Two Bestiary Sea Monsters

Year: 1638
Scientist: Ulisse Aldrovandi
Originally published in: De Piscibus
Now appears in: "Monk Seals in Post-Classical History" by William Johnson in Mededelingen No. 39
Like Conrad Gesner, Aldrovandi passed along his share of misinformation. In published books, misconceptions could multiply because many artists were illiterate. As a result, illustrations didn't always match the written descriptions they accompanied. It's hard to say what's more remarkable about this serpentine sea monster: it's precise aim in dousing a seal with a waterspout from its own head, or its ability to wriggle on the water's surface. Either way, the turtle observing the spectacle appears entertained.

After examining the depiction and doing what research I can on the depiction, I believe this is showing one of the big moray eels Bernard Heuvelmans spoke of as living in the Mediterranean,  and I think it is probably about the only reasonably accurate depiction we would have of such a creature. The "Vertical undulation" as shown is the belief of most people creatures whether or not it is actually true. Against this possibility are two other objections which come to mind: the first is that eels cannot "Spout Water" as a whale does. True but they can actually spit real water out of the mouth when hauled up on land and that is a possible cause of confusion. The second is that the "Camoflage" colouration Heuvelmans ascribes to this creature is not shown. And to that the only answer would possibly be that the creature should have such markings but the artist chose to make his job simpler by not indicating the pattern.

Year: 1635
Scientist/artist: Juan Eusebio Nieremberg
Originally published in: Historia Naturae
Now appears in: The Science of Describing by Brian W. Ogilvie
Gesner suspected that the walrus (which he called "rosmarus") was the same as another creature known as "morss piscis." That was an accomplishment, considering how different they looked. This especially fuzzy, scrappy picture was likely made from a dried skin. Poorly preserved specimens and confusing illustrations meant that the two animals weren't recognized as the same thing until the end of the 17th century. Nieremberg published this illustration in a book about odd creatures, most of them from the New World. A similar looking animal also appeared in an engraving of the naturalist Ferrante Imperato's museum.

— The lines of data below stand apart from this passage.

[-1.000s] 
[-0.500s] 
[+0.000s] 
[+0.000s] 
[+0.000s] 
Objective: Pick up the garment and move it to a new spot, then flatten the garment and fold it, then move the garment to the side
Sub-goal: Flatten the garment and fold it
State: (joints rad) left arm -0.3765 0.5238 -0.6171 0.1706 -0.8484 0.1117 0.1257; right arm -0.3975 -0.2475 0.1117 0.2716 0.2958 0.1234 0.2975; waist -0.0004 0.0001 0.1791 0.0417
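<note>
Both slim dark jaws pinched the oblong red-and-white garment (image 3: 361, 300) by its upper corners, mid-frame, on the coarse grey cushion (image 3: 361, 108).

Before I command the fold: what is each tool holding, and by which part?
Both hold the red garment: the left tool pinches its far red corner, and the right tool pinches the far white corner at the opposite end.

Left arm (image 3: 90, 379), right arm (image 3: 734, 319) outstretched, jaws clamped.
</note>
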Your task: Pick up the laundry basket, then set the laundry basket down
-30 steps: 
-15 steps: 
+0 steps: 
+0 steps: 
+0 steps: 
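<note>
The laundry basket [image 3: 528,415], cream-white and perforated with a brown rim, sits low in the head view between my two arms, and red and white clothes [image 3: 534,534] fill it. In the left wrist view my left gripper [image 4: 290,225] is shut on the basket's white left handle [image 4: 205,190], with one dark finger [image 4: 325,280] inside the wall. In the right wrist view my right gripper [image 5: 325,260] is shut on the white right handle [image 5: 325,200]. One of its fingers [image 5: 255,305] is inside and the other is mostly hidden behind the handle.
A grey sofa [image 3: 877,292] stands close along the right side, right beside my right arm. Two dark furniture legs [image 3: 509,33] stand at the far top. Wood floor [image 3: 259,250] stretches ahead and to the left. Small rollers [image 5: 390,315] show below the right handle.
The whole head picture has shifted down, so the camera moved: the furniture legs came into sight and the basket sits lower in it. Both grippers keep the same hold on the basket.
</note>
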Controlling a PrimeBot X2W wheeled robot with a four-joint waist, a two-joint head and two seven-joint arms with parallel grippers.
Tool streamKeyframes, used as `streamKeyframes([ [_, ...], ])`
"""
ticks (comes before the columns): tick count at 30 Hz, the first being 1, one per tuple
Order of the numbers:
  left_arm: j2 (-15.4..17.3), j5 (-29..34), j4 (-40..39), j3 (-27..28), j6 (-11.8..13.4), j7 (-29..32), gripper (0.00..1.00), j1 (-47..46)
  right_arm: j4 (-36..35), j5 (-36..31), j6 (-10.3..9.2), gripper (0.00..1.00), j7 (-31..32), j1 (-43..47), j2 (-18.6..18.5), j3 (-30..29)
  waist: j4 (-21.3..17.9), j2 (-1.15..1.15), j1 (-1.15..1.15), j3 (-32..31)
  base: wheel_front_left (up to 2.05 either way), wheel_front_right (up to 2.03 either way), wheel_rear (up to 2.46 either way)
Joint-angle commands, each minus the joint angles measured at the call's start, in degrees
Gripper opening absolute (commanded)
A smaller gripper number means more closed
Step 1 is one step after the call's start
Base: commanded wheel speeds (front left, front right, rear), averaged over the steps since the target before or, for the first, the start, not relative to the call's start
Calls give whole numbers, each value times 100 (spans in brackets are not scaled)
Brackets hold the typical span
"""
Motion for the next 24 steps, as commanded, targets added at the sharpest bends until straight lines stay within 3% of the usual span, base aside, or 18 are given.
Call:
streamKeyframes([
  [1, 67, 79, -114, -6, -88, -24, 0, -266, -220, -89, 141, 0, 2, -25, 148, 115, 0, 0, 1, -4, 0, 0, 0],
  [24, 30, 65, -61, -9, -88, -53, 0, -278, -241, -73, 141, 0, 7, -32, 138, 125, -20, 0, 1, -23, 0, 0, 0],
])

My understanding is that the caption means generically "Marine Fish" and is no clue to the identity. I think this is one of those Master-Otters caught travelling out at sea, and the illustration ois actually taken after the pelt of one such creature. If it is of a length comparable to a walrus (which it does not resemble in any other way), it might be 10-12 feet long. And the flaring out of the tail is probably reasonable enough given the limitated understanding of the illustrator. I imagine the "Streamers" on the bottom toward the rear indicate where the hind limbs would be and probably the hide of the hind legs was damaged either by the removal of the skin, by poor subsequent handling, or possibly by curious individuals taking samples of the hide off, leaving the tattered appearance. This is definitely a very hairy sea-beast, and that narrows down the possibilities considerably.